*** Begin section ***
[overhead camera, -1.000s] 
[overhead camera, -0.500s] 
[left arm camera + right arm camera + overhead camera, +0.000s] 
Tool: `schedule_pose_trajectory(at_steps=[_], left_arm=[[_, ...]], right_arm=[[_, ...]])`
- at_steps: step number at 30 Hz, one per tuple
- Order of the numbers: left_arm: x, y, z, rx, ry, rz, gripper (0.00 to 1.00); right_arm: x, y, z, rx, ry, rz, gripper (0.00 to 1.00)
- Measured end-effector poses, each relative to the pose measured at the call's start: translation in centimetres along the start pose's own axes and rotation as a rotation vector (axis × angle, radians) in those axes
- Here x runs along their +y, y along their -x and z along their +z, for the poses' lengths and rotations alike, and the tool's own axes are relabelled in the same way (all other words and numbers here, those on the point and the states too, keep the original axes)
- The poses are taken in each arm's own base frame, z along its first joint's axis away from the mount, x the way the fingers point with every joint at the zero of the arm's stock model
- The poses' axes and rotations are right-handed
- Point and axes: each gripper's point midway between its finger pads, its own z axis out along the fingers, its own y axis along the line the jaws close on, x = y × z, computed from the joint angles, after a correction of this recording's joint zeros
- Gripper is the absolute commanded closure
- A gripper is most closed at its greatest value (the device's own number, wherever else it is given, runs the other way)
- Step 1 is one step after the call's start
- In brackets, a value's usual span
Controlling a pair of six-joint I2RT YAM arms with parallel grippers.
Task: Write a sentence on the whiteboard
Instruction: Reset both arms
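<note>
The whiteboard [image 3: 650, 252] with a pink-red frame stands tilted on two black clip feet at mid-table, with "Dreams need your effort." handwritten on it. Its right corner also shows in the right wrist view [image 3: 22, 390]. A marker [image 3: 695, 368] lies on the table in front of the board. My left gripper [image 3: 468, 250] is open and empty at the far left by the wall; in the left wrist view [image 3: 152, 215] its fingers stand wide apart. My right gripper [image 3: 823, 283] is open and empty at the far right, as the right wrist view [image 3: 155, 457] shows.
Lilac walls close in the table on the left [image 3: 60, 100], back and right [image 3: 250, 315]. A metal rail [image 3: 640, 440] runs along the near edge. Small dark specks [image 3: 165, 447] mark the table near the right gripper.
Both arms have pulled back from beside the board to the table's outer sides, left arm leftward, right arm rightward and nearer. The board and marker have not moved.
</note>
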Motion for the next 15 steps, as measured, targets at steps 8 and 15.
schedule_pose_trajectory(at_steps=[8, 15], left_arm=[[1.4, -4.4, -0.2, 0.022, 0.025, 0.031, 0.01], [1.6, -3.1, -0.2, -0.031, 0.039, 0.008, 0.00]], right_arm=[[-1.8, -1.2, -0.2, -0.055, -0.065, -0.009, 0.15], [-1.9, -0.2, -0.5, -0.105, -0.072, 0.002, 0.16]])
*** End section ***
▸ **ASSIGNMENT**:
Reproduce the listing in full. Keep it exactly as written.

▸ **RESPONSE BELOW**:
[overhead camera, -1.000s] 
[overhead camera, -0.500s] 
[left arm camera + right arm camera + overhead camera, +0.000s] 
Tool: `schedule_pose_trajectory(at_steps=[_], left_arm=[[_, ...]], right_arm=[[_, ...]])`
- at_steps: step number at 30 Hz, one per tuple
- Order of the numbers: left_arm: x, y, z, rx, ry, rz, gripper (0.00 to 1.00); right_arm: x, y, z, rx, ry, rz, gripper (0.00 to 1.00)
- Measured end-effector poses, each relative to the pose measured at the call's start: translation in centimetres along the start pose's own axes and rotation as a rotation vector (axis × angle, radians) in those axes
- Here x runs along their +y, y along their -x and z along their +z, for the poses' lengths and rotations alike, and the tool's own axes are relabelled in the same way (all other words and numbers here, those on the point and the states too, keep the original axes)
- The poses are taken in each arm's own base frame, z along its first joint's axis away from the mount, x the way the fingers point with every joint at the zero of the arm's stock model
- The poses' axes and rotations are right-handed
- Point and axes: each gripper's point midway between its finger pads, its own z axis out along the fingers, its own y axis along the line the jaws close on, x = y × z, computed from the joint angles, after a correction of this recording's joint zeros
- Gripper is the absolute commanded closure
- A gripper is most closed at its greatest value (the device's own number, wherever else it is given, runs the other way)
- Step 1 is one step after the call's start
- In brackets, a value's usual span
Controlling a pair of six-joint I2RT YAM arms with parallel grippers.
Task: Write a sentence on the whiteboard
Instruction: Reset both arms
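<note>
The whiteboard [image 3: 650, 252] with a pink-red frame stands tilted on two black clip feet at mid-table, with "Dreams need your effort." handwritten on it. Its right corner also shows in the right wrist view [image 3: 22, 390]. A marker [image 3: 695, 368] lies on the table in front of the board. My left gripper [image 3: 468, 250] is open and empty at the far left by the wall; in the left wrist view [image 3: 152, 215] its fingers stand wide apart. My right gripper [image 3: 823, 283] is open and empty at the far right, as the right wrist view [image 3: 155, 457] shows.
Lilac walls close in the table on the left [image 3: 60, 100], back and right [image 3: 250, 315]. A metal rail [image 3: 640, 440] runs along the near edge. Small dark specks [image 3: 165, 447] mark the table near the right gripper.
Both arms have pulled back from beside the board to the table's outer sides, left arm leftward, right arm rightward and nearer. The board and marker have not moved.
</note>
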Motion for the next 15 steps, as measured, targets at steps 8 and 15.
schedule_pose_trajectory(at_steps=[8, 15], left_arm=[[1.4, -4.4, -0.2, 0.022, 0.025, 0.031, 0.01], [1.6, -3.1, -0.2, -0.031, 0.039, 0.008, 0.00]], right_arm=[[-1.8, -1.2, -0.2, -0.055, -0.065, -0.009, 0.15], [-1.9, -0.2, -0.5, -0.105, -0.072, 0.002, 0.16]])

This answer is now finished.